Kuwait Petroleum Corporation faces a shortfall of approximately $46 billion over the next five years to meet its financial obligations, prompting it to take on loans or sell some assets.
The giant corporation, which includes all oil companies in Kuwait under its banner, expects to draw close to 14.1 billion Kuwaiti dinars ($45.7 billion) in funds to meet a five-year spending plan.
Saad al-Barak, the oil minister and chairman of Kuwait Petroleum Corporation’s board of directors, believes it is “inevitable” that the company’s annual profit will be maintained and not paid to the public budget during the project period, which extends to March 31. 2027.
Profits for petroleum corporations
Responding to a parliamentary question dated October 30, Al-Barak said: “Retaining profits is not enough to cover the expected 14 billion Kuwaiti dinar deficit, as the corporation will have to borrow to cover the deficit. .”
The petroleum corporation plans to spend 22.05 billion dinars ($71.44 billion) in capital, according to the agency. Reuters.

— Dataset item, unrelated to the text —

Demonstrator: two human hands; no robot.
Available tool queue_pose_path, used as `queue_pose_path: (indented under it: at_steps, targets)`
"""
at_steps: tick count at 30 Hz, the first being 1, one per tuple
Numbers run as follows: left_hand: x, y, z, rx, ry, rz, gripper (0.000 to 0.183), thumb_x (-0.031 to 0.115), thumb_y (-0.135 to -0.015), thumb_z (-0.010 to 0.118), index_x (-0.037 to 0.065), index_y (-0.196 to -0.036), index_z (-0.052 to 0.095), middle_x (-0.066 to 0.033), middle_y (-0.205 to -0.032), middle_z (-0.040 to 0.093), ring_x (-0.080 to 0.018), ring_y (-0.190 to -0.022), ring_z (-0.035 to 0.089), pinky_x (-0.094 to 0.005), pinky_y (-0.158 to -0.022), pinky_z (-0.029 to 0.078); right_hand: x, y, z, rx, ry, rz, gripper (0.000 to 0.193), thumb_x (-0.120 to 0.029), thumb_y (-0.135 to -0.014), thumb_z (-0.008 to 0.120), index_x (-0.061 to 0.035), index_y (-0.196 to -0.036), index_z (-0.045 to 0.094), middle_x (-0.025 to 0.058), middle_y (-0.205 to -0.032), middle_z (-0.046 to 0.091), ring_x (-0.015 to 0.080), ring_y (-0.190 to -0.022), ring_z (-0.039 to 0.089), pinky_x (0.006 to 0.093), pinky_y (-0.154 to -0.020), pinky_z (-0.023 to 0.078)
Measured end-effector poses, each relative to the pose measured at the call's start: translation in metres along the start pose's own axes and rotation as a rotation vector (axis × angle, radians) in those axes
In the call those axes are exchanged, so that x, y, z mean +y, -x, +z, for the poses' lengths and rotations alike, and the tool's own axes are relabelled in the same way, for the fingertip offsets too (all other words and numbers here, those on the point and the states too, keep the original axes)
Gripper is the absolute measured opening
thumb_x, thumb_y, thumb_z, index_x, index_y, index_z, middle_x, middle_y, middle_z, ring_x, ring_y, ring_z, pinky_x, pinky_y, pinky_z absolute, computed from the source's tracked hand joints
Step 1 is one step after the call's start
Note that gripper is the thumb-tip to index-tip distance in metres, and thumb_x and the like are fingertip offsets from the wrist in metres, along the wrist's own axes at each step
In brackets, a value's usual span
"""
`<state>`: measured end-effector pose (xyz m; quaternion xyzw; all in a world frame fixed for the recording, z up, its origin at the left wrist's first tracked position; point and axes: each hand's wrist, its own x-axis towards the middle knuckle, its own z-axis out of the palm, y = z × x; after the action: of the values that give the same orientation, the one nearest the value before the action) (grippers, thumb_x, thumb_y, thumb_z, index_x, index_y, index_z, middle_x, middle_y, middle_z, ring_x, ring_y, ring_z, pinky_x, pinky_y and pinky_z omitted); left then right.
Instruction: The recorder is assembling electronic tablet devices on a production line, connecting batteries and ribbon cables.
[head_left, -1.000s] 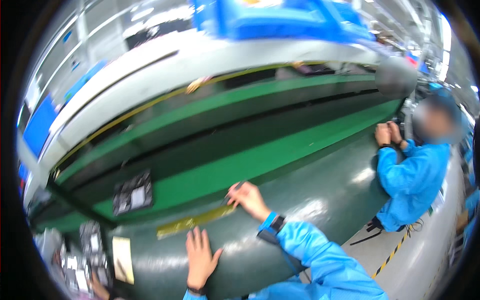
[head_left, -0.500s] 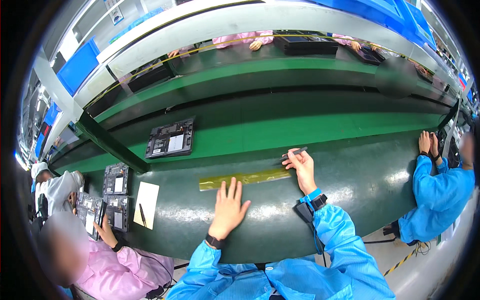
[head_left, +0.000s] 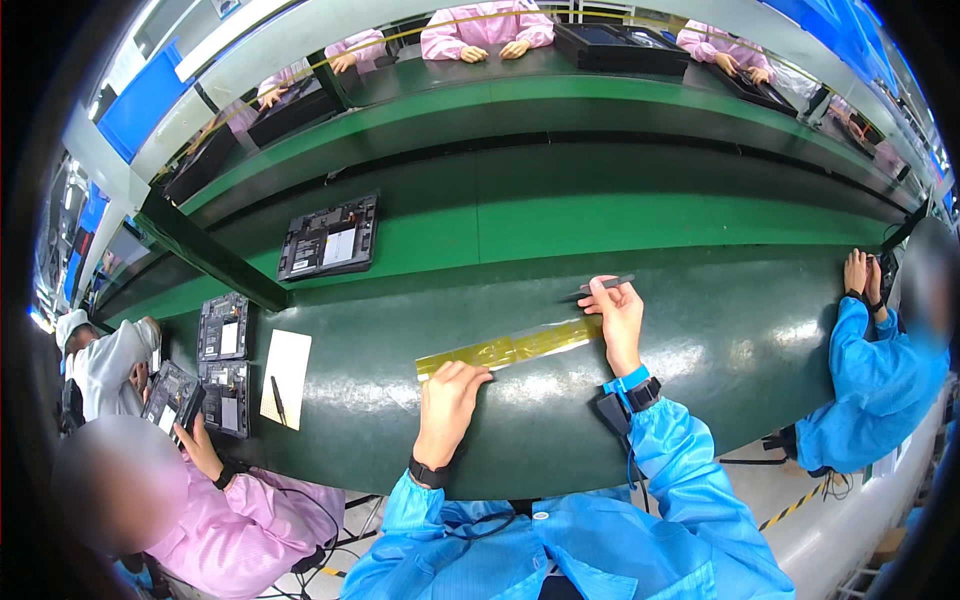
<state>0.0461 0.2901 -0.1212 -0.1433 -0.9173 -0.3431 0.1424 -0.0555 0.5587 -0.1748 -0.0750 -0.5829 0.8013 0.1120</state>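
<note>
A long, narrow yellow see-through film strip (head_left: 510, 350) with a pale lower edge lies slightly slanted on the dark green bench. My left hand (head_left: 450, 408) is closed, its fingers curled and gathered at the lower left edge of the strip; the exact grip of the fingertips is partly hidden. Between the fingers of my right hand (head_left: 617, 325) is a pair of slim black tweezers (head_left: 618, 284), held crosswise with the tip pointing left. This hand rests beside the strip's right end. Each wrist wears a black band, and the right one has a blue strap too.
An opened dark electronic device (head_left: 328, 238) lies on the green ledge beyond the bench. More opened devices (head_left: 223, 330) sit at left, by a pale sheet (head_left: 287, 375) with a black pen (head_left: 278, 400). A dark post (head_left: 210, 250) rises there. Co-workers flank me and sit opposite.
My left hand has gone from fingers spread flat on the strip to fingers curled at its lower edge. The strip has tilted, its right end higher. The tweezers remain in my right hand.
</note>
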Motion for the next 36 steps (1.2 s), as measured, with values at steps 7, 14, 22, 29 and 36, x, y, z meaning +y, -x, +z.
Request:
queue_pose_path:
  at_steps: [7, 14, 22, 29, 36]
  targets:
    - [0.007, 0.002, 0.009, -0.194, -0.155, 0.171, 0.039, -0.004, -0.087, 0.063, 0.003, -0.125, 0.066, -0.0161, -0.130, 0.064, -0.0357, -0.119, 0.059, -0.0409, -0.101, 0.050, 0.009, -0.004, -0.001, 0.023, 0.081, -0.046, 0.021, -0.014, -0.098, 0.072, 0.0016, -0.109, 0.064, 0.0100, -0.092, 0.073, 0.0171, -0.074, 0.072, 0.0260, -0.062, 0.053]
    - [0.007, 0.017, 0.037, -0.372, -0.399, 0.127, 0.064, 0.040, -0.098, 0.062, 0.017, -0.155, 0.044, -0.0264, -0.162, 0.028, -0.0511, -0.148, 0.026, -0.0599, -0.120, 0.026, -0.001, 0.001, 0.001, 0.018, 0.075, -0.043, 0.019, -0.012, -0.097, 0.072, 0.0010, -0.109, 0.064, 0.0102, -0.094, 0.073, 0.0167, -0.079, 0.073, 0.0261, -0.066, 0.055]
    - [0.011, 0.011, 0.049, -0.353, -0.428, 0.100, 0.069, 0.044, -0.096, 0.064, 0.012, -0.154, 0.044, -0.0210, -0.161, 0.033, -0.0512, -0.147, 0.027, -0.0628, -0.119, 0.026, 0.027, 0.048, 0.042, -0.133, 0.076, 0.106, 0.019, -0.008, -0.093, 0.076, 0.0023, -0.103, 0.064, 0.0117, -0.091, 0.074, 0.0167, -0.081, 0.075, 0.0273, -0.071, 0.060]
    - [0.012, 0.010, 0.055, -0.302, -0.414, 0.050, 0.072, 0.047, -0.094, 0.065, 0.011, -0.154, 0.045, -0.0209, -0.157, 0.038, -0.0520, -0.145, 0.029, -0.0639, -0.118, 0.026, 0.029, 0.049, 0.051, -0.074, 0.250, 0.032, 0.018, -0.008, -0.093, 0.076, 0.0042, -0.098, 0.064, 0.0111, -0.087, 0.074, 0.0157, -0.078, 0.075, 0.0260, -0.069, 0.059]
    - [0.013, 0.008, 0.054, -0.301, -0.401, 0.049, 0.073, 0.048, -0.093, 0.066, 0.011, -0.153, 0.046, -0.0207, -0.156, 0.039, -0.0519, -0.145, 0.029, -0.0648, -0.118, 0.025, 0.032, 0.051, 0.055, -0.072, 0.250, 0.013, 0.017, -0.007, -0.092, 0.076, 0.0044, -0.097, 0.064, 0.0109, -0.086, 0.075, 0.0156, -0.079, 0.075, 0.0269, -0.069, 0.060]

Oil Minister Saad Al-Barak confirmed on October 9 that his country is still committed to investing in the oil sector during a conference announcing the strategy of Kuwait Petroleum Corporation and its companies 2040 and Energy Transition Strategy 2050. continues to do its part for its global customers.
Kuwait aims to produce two billion cubic feet of non-natural gas and 4 million barrels per day of crude oil by 2035.
The oil sector in Kuwait is responsible for more than 90% of the country’s revenue, so Kuwait Petroleum Corporation has to overcome some difficulties to implement its projects according to its specified schedule. State flow.
Cost reduction programs
Kuwait Petroleum Corporation is reducing expected capital expenditure of 22.05 billion dinars ($71.44 billion) by 4.36 billion dinars ($14.13 billion) by delaying or halting implementation of several projects.
KPC expects to maintain a profit of 3.73 billion dinars ($12.09 billion), halve its cash balance to 500 million dinars ($1.62 billion) and seek external financing worth 1.55 billion dinars ($5 billion).
The company plans to raise approximately 1.12 billion dinars ($3.63 billion) by leasing pipelines owned by its subsidiary Kuwait Oil Company and set up a 50% stake in the petrochemical complex through a joint venture.
KPC expects to fill another gap worth a total of 2.835 billion dinars ($9.19 billion), for which it seeks to “dispose of unimportant and unprofitable assets,” a copy of the plan dated October 2022 showed.
Kuwait Petroleum Corporation and the Public Investment Authority, which manages Kuwait’s sovereign wealth fund, reached an agreement in 2021 under which the corporation will pay the government about 8.25 billion dinars ($26.73 billion) over 15 years. Each tranche is worth 550 million dinars ($1.782 billion).
The corporation held about 7 billion dinars ($22.68 billion) over the years as dividends to a public reserve fund managed by the Public Investment Authority.
According to the document, 60% goes to the Kuwait Oil Company, 10% to the Integrated Petroleum Company (KIPIC), 8% to the Kuwait National Petroleum Company, 8% to the Kuwait Foreign Petroleum Exploration Company (KUFPEC) and 3% to the Gulf Oil Company, which manages the zone shared with Saudi Arabia.